You need to tell us. Unless you want a dictionary definition (in which case your go-to resource should be a dictionary, not the TFR forums),
you should be providing an operational definition in light of which you want your other questions addressed as the very first thing. If you leave that definition to others, you risk that every response talks about a different phenomenon.
It almost certainly didn't, not the way you appear to imagine. Depending on what it is you want to talk about, the answer is probably "it's inherited from some early reptilian/amphibian ancestor and hasn't really changed since", or possibly the effect of some post-hoc rationalization of such, but not an independent trait that's in any way typical for humans. Also, though I'm no expert endocrinologist, I believe it's not sharply delineated from other negative emotions (fear, disgust) in terms of the physiological reactions involved, so calling it a unique "psychological trait" as though meaningfully separable from those is probably not tenable.
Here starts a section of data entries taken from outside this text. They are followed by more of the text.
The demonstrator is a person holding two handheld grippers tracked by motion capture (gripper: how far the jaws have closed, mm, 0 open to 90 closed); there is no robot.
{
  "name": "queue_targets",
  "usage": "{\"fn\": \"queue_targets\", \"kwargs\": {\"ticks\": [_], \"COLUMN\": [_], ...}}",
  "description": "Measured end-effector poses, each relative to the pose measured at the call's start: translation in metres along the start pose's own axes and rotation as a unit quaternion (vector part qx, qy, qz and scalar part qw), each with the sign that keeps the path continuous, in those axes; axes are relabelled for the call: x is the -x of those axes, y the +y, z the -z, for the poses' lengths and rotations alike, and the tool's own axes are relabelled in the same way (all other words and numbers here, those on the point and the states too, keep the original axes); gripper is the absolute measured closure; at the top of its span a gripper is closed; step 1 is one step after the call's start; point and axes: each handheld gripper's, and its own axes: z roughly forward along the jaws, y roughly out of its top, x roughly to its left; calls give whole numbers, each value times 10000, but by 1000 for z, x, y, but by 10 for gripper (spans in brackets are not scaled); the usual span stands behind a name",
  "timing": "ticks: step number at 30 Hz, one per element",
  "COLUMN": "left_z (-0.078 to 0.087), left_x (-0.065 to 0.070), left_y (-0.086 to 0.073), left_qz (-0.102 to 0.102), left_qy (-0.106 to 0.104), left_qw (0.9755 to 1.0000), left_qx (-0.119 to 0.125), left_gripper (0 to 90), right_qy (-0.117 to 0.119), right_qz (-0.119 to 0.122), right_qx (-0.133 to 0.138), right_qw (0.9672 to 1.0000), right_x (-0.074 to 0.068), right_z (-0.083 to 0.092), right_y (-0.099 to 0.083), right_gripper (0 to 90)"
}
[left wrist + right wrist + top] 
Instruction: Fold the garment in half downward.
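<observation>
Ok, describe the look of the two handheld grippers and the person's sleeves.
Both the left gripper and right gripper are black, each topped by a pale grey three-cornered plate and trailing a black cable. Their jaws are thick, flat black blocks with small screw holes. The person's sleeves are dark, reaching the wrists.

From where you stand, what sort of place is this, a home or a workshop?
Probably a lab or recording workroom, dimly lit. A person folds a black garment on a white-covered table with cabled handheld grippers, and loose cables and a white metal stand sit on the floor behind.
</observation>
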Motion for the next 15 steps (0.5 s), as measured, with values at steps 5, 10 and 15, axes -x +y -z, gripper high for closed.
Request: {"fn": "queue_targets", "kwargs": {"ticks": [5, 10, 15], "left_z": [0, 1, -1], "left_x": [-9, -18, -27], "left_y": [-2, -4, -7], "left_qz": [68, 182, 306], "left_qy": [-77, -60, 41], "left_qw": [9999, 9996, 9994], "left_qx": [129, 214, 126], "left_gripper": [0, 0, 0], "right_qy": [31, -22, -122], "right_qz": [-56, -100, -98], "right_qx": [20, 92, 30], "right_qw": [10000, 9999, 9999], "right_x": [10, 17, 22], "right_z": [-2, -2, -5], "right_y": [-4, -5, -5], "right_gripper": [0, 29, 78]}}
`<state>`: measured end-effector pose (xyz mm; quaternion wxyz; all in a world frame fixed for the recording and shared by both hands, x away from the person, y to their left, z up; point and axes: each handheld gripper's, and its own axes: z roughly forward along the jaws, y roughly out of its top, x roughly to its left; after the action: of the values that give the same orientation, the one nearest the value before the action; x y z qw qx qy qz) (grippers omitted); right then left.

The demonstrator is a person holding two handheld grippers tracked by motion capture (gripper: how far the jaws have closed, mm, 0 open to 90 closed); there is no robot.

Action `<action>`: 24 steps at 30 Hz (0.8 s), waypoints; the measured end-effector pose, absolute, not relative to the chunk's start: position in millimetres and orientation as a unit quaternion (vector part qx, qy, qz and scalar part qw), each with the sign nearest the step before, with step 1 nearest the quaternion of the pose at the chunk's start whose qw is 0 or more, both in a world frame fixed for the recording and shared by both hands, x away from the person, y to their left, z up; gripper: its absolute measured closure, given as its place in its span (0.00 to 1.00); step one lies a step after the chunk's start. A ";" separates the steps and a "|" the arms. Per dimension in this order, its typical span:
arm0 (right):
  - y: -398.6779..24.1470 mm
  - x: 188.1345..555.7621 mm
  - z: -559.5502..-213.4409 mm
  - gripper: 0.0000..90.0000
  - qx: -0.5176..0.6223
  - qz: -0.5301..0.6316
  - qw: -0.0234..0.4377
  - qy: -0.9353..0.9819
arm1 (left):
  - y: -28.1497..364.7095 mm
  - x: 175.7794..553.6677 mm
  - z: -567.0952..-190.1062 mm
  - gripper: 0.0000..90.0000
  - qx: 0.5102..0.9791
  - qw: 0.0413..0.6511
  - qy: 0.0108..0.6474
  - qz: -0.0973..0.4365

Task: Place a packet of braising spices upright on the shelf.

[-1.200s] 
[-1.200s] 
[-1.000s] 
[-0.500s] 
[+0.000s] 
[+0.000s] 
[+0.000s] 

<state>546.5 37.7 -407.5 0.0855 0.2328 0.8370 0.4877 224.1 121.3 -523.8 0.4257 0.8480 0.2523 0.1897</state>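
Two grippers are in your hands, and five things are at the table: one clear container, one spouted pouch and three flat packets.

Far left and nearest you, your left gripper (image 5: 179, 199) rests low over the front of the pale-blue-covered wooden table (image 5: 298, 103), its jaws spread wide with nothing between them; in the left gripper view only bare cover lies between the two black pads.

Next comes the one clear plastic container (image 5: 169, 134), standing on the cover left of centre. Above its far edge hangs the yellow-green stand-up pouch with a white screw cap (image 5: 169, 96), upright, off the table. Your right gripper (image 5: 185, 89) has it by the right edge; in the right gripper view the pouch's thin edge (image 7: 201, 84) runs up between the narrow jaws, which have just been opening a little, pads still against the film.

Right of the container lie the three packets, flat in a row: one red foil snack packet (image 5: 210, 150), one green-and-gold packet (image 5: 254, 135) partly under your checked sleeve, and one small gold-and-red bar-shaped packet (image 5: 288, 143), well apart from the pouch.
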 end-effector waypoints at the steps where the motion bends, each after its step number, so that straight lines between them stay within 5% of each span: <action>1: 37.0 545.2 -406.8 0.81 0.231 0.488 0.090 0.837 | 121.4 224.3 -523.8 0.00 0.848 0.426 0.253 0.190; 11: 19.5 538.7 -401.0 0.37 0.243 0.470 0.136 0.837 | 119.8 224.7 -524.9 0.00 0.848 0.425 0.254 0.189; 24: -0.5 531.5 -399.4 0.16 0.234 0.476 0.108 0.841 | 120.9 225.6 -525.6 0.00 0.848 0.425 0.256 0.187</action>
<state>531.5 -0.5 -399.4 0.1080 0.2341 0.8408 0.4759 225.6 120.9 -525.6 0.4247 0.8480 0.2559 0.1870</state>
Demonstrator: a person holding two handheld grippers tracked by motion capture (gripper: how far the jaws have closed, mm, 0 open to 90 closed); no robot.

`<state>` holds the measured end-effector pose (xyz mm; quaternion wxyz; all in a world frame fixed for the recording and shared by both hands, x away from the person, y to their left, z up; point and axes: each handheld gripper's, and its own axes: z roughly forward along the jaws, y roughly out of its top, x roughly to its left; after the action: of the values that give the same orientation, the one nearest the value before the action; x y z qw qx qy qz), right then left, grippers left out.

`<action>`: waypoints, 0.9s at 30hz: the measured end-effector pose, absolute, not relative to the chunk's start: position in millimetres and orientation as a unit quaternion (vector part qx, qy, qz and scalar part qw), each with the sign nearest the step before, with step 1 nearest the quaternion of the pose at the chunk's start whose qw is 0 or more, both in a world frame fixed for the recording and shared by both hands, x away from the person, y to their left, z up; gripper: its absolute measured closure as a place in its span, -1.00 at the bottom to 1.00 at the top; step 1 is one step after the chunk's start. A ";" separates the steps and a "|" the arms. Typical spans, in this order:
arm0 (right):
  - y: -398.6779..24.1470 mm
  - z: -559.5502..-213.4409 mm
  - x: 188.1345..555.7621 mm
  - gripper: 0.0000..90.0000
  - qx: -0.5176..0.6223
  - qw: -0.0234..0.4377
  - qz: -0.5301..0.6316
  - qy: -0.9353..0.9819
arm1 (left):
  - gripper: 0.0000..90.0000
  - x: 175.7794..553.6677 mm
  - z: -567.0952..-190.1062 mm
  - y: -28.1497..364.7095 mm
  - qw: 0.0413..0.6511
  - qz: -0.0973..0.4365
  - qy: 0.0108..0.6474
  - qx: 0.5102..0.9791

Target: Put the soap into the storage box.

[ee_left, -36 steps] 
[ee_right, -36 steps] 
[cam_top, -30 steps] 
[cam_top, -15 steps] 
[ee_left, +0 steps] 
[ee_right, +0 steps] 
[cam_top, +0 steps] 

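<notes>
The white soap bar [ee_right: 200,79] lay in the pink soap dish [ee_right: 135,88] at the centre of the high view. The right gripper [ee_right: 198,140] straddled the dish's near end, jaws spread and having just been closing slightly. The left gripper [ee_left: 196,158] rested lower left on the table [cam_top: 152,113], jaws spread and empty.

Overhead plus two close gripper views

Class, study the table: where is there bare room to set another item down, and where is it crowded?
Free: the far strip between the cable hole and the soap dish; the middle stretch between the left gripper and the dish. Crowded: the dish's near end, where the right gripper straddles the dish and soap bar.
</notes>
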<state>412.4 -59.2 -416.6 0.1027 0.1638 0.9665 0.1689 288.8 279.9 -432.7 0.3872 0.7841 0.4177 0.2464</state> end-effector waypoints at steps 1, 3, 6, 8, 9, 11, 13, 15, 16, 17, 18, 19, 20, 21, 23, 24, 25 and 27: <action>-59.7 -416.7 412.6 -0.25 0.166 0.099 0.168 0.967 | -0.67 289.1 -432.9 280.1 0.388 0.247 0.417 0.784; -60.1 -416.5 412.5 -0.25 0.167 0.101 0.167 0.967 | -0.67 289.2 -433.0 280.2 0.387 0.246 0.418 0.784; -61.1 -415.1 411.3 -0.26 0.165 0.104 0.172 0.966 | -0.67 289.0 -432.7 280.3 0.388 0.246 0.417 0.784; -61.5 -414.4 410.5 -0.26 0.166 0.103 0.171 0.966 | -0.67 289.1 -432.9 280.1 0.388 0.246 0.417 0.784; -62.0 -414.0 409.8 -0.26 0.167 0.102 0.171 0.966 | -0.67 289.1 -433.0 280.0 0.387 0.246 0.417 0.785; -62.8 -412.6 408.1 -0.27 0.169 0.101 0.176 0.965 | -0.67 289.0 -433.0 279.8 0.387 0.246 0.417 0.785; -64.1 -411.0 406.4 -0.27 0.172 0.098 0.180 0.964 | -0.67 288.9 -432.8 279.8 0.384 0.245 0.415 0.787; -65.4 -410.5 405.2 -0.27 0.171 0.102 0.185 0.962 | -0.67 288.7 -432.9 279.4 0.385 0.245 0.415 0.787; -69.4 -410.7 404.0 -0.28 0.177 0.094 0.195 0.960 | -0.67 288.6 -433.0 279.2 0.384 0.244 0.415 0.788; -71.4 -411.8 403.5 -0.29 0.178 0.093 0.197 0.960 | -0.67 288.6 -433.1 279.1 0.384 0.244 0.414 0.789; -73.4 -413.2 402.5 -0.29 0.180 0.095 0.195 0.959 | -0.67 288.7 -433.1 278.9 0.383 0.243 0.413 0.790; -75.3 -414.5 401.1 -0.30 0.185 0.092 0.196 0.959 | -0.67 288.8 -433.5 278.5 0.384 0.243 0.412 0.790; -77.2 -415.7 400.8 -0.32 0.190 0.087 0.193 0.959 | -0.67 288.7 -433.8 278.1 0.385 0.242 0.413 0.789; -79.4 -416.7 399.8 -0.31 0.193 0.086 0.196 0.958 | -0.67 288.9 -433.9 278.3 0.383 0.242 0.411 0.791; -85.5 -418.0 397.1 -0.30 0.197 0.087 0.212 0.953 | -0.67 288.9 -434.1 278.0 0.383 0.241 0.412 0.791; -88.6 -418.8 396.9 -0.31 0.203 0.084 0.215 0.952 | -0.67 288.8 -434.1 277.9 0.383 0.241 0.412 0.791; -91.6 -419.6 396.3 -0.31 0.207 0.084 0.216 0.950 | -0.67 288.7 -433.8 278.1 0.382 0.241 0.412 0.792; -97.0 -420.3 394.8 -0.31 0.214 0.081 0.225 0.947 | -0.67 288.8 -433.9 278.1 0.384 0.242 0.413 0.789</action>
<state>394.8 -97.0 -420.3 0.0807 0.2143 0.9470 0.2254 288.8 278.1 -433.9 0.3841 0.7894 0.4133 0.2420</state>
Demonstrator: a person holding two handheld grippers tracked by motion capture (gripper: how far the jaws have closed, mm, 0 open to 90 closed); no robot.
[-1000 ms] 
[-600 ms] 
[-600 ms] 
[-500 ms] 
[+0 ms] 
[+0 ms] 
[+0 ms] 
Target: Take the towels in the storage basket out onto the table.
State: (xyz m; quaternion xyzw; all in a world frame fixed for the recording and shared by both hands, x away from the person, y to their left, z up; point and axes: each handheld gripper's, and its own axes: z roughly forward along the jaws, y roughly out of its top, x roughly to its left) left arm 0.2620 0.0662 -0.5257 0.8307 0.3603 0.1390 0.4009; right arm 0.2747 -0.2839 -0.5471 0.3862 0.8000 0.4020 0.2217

- what problem of ours does it solve?
Am I getting crazy or did you edit your post? I could have sworn it said "purpose" there just minutes ago. I guess that was in the title instead. Teleology at its best.
Anyway, traits don't exist to solve a problem, they persist because they make it statistically more likely for its bearer to survive. They can do so in roundabout ways, or despite nearly as often killing you. Phrasing evolutionary questions in engineering terms is severely misleading more often than not.